THE DATA —

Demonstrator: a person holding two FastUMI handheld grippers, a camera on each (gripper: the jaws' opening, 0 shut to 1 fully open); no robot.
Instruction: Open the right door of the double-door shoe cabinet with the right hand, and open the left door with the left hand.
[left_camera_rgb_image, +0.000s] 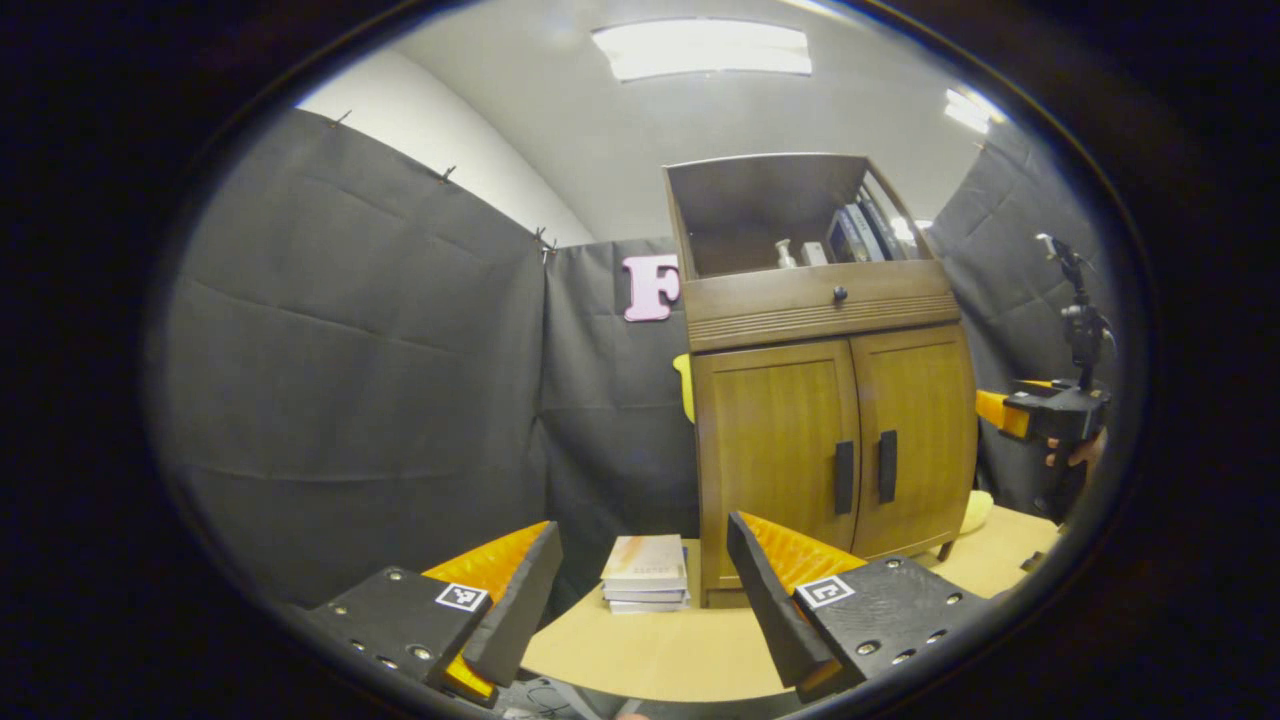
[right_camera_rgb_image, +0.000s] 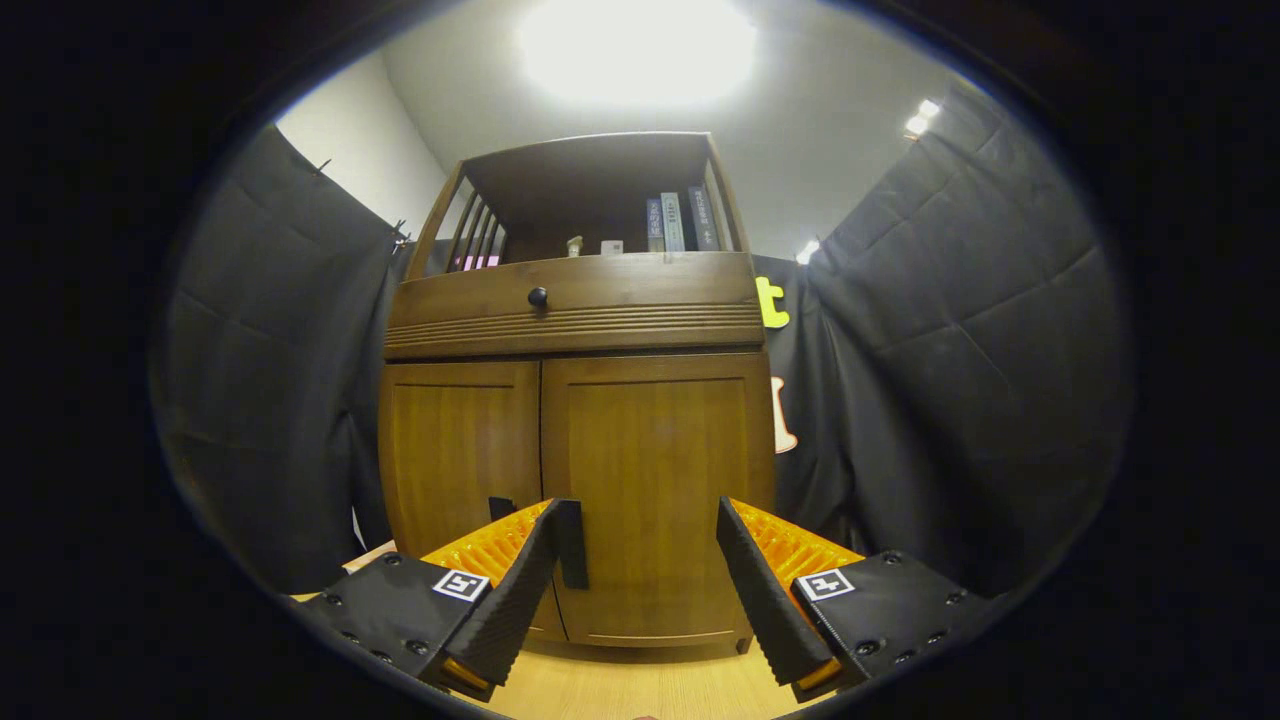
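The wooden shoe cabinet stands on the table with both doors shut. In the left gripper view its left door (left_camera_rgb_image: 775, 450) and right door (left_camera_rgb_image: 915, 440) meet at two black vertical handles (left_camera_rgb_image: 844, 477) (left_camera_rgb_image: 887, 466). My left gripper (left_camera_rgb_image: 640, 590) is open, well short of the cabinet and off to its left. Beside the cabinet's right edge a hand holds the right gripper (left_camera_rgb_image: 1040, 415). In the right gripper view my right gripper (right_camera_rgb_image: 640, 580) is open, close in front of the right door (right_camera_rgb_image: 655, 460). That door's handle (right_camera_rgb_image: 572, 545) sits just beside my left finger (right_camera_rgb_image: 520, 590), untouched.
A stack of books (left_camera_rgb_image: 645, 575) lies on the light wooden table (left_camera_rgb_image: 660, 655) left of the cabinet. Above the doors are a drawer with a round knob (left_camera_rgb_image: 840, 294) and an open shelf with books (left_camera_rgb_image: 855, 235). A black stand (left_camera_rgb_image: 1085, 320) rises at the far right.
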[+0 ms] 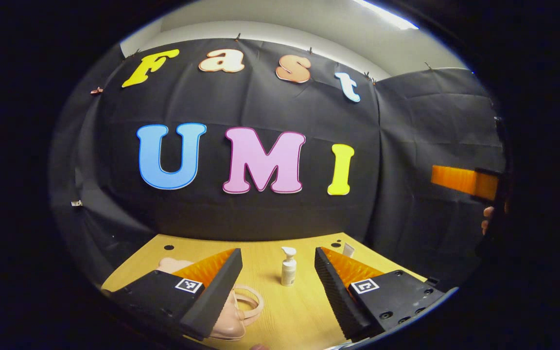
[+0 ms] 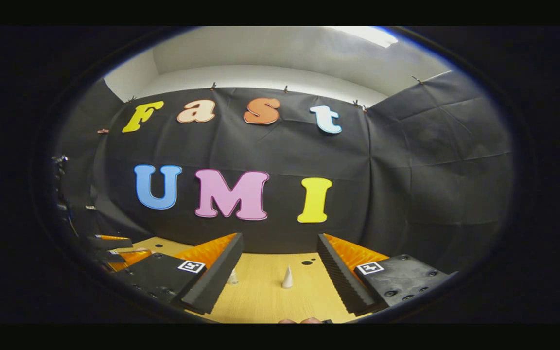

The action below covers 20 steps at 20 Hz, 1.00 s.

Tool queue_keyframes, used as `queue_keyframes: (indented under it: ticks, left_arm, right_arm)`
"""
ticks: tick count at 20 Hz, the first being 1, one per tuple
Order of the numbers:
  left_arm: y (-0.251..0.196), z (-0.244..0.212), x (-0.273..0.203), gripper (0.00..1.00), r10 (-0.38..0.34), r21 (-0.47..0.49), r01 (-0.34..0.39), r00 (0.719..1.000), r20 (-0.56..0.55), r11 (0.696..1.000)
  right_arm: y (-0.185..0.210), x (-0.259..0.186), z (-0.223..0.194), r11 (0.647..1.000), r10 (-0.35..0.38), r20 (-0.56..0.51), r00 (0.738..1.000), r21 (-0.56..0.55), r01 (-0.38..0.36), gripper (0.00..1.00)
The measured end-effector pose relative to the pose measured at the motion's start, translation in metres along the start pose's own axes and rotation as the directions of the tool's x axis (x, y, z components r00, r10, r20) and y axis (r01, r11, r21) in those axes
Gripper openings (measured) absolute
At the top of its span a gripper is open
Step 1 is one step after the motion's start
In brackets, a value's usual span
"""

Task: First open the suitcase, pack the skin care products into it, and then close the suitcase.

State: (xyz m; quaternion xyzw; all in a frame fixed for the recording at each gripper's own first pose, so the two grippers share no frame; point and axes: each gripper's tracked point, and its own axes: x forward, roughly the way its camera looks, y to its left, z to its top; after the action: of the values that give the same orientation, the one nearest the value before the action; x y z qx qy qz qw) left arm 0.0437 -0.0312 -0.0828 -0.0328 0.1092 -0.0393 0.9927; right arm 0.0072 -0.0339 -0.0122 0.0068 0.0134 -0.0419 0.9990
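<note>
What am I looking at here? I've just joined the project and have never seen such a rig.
There is no robot: a person holds a hand-held gripper in each hand, and a fisheye camera rides on each. The left gripper view looks along the left hand-held gripper, whose fingers stand apart with nothing between them. Ahead, on the wooden table, stand a white pump bottle and, partly behind one finger, a pink handbag-like case. At the right edge is the other gripper. The right gripper view looks along the right hand-held gripper, also open and holding nothing, towards a small white cone-shaped item on the same table.
</note>
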Motion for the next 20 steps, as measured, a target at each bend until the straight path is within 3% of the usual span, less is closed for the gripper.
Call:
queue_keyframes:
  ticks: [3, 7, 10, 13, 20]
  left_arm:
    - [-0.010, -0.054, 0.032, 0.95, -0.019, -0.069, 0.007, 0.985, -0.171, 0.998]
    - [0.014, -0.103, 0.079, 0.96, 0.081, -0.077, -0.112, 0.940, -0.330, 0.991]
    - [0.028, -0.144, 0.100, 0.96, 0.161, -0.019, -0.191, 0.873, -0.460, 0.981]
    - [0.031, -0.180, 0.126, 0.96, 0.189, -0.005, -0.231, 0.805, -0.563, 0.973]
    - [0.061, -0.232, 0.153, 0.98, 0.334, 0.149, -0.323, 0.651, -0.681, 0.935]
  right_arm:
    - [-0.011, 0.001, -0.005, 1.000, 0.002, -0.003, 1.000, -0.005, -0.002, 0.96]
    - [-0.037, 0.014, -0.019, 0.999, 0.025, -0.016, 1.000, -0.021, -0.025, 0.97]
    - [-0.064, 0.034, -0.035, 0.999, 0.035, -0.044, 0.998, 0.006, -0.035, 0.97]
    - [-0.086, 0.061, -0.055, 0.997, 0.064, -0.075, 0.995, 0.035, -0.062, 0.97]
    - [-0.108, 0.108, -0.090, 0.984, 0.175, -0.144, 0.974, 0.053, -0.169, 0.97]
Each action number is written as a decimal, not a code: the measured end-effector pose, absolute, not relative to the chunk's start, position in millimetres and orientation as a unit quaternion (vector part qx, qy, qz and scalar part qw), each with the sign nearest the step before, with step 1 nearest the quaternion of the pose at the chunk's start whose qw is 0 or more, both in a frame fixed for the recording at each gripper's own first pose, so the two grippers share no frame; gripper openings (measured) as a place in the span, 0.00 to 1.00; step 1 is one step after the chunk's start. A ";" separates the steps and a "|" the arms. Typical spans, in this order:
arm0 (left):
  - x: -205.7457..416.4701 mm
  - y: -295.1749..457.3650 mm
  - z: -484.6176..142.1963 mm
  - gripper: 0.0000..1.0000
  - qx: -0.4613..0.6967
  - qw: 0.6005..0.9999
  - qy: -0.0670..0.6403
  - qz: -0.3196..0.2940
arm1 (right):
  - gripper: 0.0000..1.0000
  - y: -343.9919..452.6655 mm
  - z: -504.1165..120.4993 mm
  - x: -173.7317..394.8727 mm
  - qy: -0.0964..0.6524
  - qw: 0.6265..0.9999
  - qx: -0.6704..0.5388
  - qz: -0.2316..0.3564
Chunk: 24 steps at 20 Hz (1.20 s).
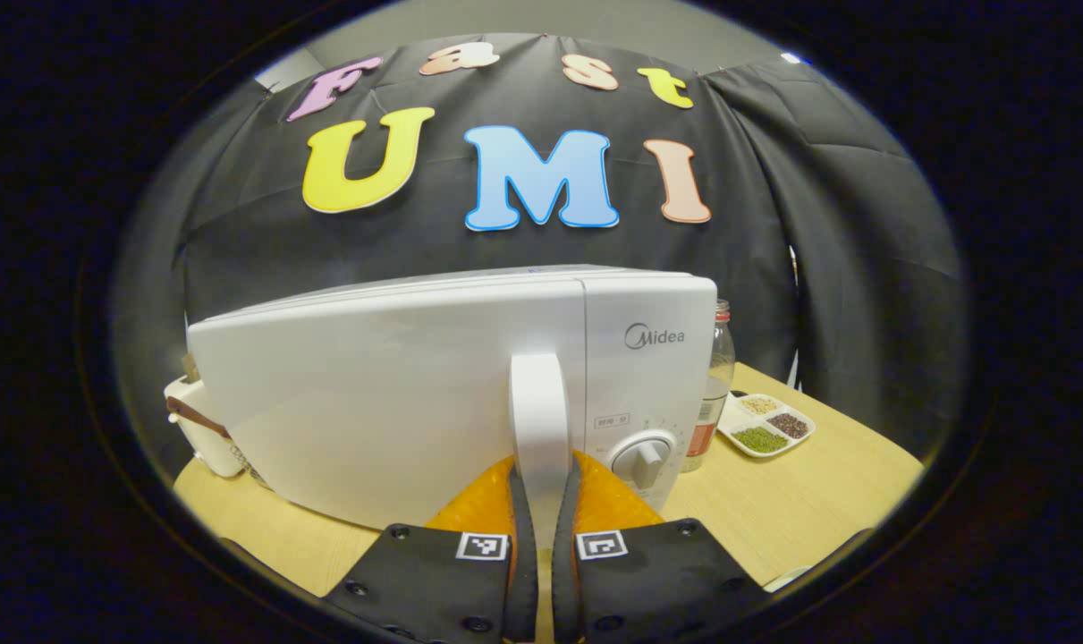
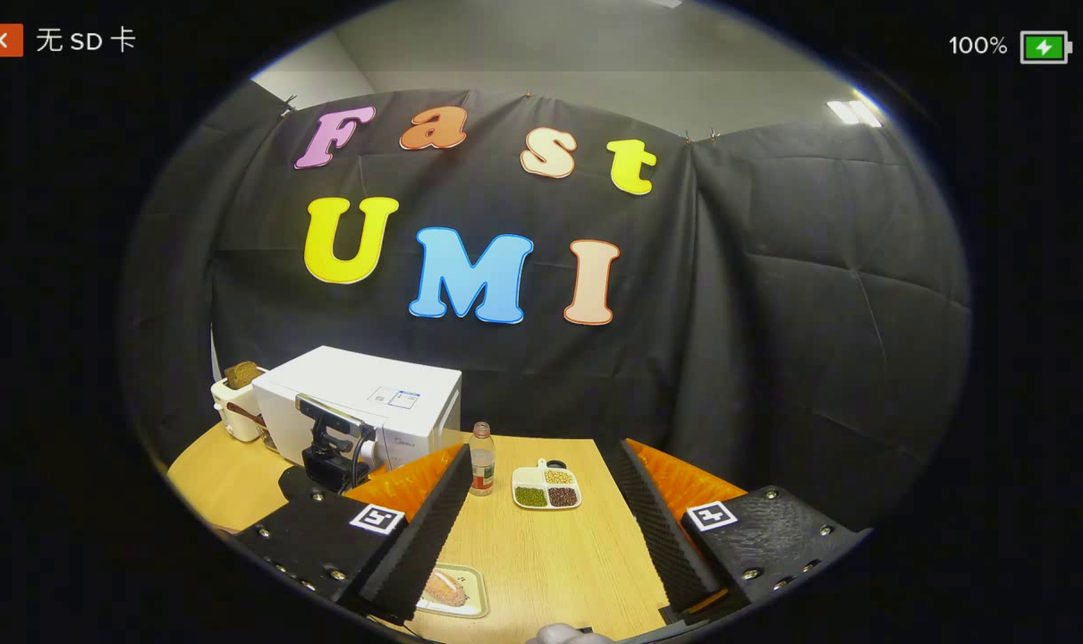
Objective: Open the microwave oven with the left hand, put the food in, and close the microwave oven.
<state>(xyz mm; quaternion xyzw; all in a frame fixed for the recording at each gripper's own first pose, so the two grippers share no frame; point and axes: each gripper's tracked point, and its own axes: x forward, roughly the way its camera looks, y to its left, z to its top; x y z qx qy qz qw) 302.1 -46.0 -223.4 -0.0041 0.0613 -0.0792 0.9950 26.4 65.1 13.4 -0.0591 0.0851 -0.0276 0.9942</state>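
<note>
Microwave handle [image 1: 538, 420] upright, left gripper [image 1: 541, 501] fingers clamped on it; right gripper [image 2: 541, 528] fingers apart above table [image 2: 550, 555].

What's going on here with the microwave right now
A person is working with a gripper in each hand at a wooden table. The left gripper is closed on the handle of the white microwave, whose door looks shut or barely cracked. The right gripper hangs open above the table, holding nothing. The food sits on a small tray near the front edge, not yet picked up. A bottle and a divided dish stand beside the microwave.
</note>
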 end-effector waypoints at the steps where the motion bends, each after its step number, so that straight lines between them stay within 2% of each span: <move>1: 301.3 -45.8 -224.9 0.14 -0.004 0.994 0.067 -0.081 | 0.99 64.5 13.4 25.8 0.085 0.994 -0.058 -0.025; 3: 282.1 -42.8 -235.2 0.14 -0.007 0.993 0.088 -0.079 | 0.99 65.2 15.7 23.4 0.083 0.995 -0.053 -0.019; 5: 255.8 -31.3 -231.0 0.14 0.009 0.995 0.065 -0.076 | 0.99 61.7 18.6 21.7 0.079 0.996 -0.048 -0.014; 8: 211.7 -13.7 -240.4 0.14 0.008 0.994 0.075 -0.079 | 0.99 61.2 15.9 21.6 0.080 0.996 -0.033 0.003; 13: 158.3 22.8 -246.1 0.20 0.032 0.994 0.091 -0.060 | 0.99 64.8 8.1 15.4 0.090 0.995 -0.010 0.031; 16: 142.3 51.2 -247.7 0.42 0.049 0.994 0.094 -0.011 | 0.99 65.2 1.2 11.5 0.096 0.995 -0.008 0.037; 19: 128.9 70.1 -247.3 1.00 0.053 0.995 0.087 0.001 | 0.99 74.0 -2.9 11.7 0.101 0.994 -0.007 0.049; 24: 99.8 99.0 -251.3 0.98 0.063 0.994 0.093 0.018 | 0.99 99.8 -6.1 6.7 0.101 0.992 -0.007 0.078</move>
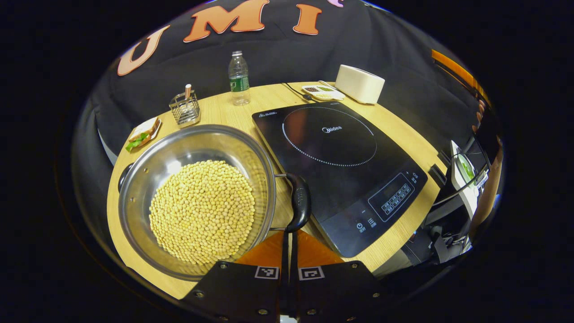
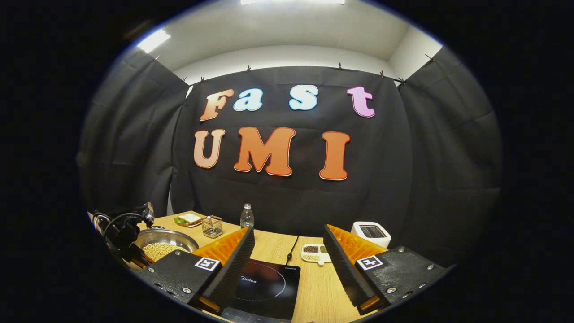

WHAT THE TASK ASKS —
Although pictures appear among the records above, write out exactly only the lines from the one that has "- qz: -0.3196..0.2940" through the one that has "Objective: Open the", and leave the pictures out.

RESULT FOR THIS EXERCISE —
  - qz: -0.3196..0.2940
arm1 (right):
  - gripper: 0.0000..1.0000
  - y: -343.9919..452.6655 mm
  - z: -504.1165..120.4993 mm
  - x: -173.7317..394.8727 mm
  - qy: -0.0964..0.6524
  - qw: 0.6265..0.9999
  - qx: -0.6704..0.5388
  - qz: -0.2316..0.3564
Chunk: 24 steps at 20 Hz (1.20 s).
Objective: Open the microwave oven with the left hand, put the food in, and close the microwave oven.

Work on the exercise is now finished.